▸ Exercise details: Ignoring every picture, transcribe the data in full as it stands.

▸ Data provided:
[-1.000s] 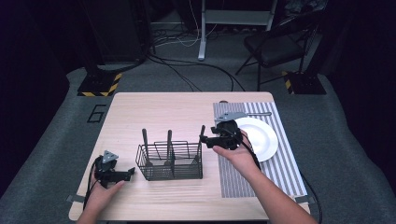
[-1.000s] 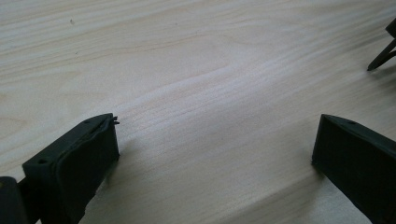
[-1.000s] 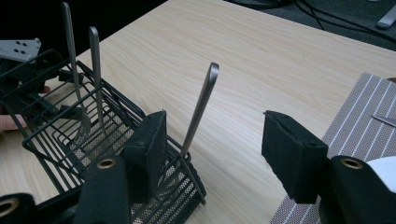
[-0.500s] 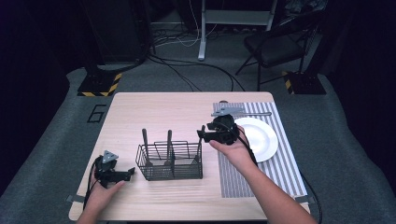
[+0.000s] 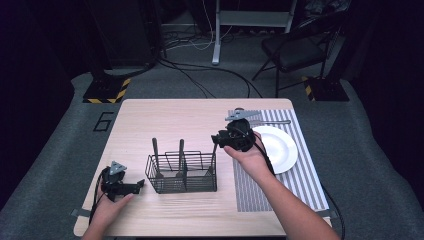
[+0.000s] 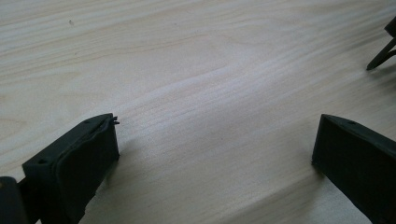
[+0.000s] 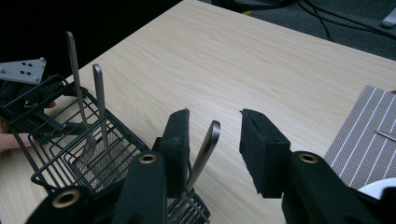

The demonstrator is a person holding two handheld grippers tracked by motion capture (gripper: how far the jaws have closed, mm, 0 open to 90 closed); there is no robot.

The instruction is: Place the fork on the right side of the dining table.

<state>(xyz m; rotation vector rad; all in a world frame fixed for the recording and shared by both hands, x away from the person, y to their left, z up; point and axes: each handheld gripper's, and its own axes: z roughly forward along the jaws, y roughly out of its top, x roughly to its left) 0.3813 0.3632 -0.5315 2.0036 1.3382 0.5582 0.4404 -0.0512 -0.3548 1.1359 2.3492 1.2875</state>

▸ Result of the exercise:
[-1.000s] 
[-1.000s] 
[-1.000s] 
[-0.500s] 
[+0.000s] 
[+0.000s] 
[+0.000s] 

The demonstrator is a person holding two handheld grippers tracked by motion capture (gripper: how far the jaws have closed, mm, 0 open to 90 closed); there is no robot.

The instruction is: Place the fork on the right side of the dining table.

<state>(xyz m; rotation vector rad; all in a world frame fixed for the recording and shared by both hands, x away from the person, y to their left, z up; point and axes: each handheld gripper's, and its own axes: z roughly forward along the jaws, y roughly out of its top, x roughly to its left) 0.3813 0.3632 -0.5315 2.0036 1.3382 0.5582 0.4404 -0.0512 -0.3548 1.1359 2.3492 1.2875</state>

This finishes the output for the exercise.